I suppose it's because there is no way for Perl UCS-2 from ISO-8859-1, so that test is probably bollocks, right?
At best, one could employ heuristics to guess whether a string is encoded using iso-latin-1 or UCS-2be. I suspect one could get rather accurate results (like those you'd get for iso-latin-1 and UTF-8.)

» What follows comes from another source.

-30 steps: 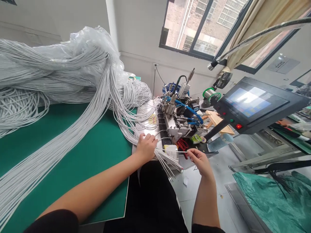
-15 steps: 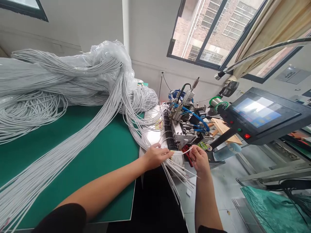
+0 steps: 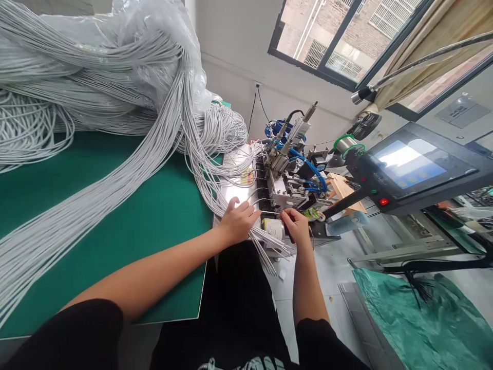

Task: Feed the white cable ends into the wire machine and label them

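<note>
A single white cable (image 3: 270, 212) runs between my two hands at the near end of the machine (image 3: 279, 180). My left hand (image 3: 239, 221) pinches it near the machine's black edge, above the loose ends of a cable bundle (image 3: 265, 241). At the cable's other end, my right hand (image 3: 295, 224) is closed on it with thumb and fingertips. Beneath the cable, between the hands, stands a white roll with a yellow label (image 3: 273, 228). Other cables lie across the white plate (image 3: 235, 191) into the machine's edge.
Large bundles of grey-white cable (image 3: 115, 180) and plastic wrap cover much of the green table (image 3: 165, 221). On the right are a control screen (image 3: 412, 164) on an arm, a solder-like wire spool (image 3: 348, 147), a blue bottle (image 3: 348, 223) and a green sheet (image 3: 431, 313) on the floor.
The view has shifted down and right. My right hand has moved closer to the machine's edge and to my left hand, and the cable between them is now straight and nearly level.
</note>
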`<action>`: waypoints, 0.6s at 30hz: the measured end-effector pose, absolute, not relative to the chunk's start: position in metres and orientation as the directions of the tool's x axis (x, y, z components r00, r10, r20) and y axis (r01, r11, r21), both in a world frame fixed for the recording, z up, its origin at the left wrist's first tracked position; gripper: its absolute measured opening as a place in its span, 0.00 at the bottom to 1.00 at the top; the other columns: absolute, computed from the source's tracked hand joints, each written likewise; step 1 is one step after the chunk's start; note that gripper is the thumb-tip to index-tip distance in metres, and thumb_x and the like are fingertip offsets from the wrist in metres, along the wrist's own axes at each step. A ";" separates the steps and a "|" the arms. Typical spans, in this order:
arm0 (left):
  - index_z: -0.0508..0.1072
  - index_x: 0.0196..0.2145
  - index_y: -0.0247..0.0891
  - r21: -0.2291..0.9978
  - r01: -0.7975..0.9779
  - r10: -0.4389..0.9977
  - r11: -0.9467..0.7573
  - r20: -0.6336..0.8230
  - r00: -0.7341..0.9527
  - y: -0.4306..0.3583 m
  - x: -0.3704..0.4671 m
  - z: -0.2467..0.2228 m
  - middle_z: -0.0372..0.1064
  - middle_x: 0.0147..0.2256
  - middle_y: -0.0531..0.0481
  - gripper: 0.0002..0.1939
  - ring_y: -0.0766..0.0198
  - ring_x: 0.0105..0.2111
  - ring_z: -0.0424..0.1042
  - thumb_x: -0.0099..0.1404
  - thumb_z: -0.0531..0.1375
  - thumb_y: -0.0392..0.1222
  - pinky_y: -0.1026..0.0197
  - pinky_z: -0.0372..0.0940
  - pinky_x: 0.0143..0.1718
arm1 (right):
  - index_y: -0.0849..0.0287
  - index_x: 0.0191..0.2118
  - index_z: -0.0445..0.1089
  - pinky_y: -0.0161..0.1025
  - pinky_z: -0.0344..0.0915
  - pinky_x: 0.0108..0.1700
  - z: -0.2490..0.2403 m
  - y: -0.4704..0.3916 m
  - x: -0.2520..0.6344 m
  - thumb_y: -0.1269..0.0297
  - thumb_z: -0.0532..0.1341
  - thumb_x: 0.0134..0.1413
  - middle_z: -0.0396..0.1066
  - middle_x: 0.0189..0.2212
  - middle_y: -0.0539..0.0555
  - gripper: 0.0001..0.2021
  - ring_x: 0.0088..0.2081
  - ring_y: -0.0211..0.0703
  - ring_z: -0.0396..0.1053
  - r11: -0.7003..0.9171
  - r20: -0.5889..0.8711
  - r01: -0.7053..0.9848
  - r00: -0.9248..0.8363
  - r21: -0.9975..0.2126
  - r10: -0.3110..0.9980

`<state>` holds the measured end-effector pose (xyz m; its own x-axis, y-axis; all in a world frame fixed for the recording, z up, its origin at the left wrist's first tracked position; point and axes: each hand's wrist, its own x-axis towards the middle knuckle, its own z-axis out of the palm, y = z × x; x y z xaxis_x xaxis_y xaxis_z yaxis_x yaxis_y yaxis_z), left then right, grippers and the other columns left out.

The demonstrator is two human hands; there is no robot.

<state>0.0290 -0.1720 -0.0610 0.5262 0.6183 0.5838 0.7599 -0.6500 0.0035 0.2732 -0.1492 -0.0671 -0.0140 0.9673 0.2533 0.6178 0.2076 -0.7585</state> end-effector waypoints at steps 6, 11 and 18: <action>0.74 0.43 0.37 0.043 0.791 0.675 -0.610 0.551 0.490 -0.171 0.032 -0.064 0.71 0.33 0.44 0.17 0.52 0.38 0.66 0.55 0.57 0.32 0.46 0.45 0.48 | 0.58 0.26 0.63 0.35 0.55 0.30 -0.083 -0.134 0.275 0.53 0.57 0.53 0.61 0.22 0.48 0.14 0.26 0.38 0.58 0.198 0.189 0.530 -0.071 -0.825 0.979; 0.74 0.42 0.38 0.052 0.810 0.710 -0.585 0.516 0.479 -0.170 0.033 -0.065 0.71 0.32 0.44 0.20 0.52 0.38 0.66 0.51 0.58 0.30 0.47 0.45 0.48 | 0.56 0.22 0.58 0.34 0.53 0.26 -0.091 -0.131 0.267 0.52 0.59 0.46 0.57 0.20 0.47 0.15 0.24 0.37 0.53 0.042 0.055 0.310 0.031 -0.950 0.998; 0.75 0.42 0.39 0.067 0.812 0.720 -0.580 0.509 0.472 -0.171 0.032 -0.064 0.71 0.34 0.43 0.17 0.50 0.40 0.65 0.53 0.59 0.35 0.46 0.45 0.48 | 0.56 0.22 0.56 0.35 0.53 0.24 -0.100 -0.135 0.256 0.47 0.59 0.45 0.55 0.17 0.47 0.18 0.21 0.36 0.52 -0.039 -0.019 0.190 0.105 -0.981 0.994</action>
<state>0.0318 -0.1707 -0.0645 0.4720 0.7198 0.5090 0.8119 -0.5799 0.0672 0.2563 -0.1345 -0.0998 0.1047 0.9943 -0.0195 0.1897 -0.0392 -0.9811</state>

I'm not sure why you bring up iso-latin-1 since nothing else in your question relates to iso-latin-1.
Except on Windows, where a :crlf layer added to handles by default.
You get a Wide character warning if you provide a string that contains a character that's not a byte, and the utf8 encoding of the string is output instead.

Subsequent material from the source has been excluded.